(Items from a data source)
▼

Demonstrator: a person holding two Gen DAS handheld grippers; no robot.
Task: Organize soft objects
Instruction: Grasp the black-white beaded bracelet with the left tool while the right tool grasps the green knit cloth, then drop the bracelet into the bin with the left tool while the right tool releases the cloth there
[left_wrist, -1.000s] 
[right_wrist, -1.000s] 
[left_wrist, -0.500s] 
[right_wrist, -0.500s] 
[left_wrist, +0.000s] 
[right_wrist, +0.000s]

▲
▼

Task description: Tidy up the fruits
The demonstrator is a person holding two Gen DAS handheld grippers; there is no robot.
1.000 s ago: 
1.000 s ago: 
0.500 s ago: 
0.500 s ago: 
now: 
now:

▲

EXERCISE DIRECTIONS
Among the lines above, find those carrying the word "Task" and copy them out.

YOUR SOLUTION
Task: Organize soft objects
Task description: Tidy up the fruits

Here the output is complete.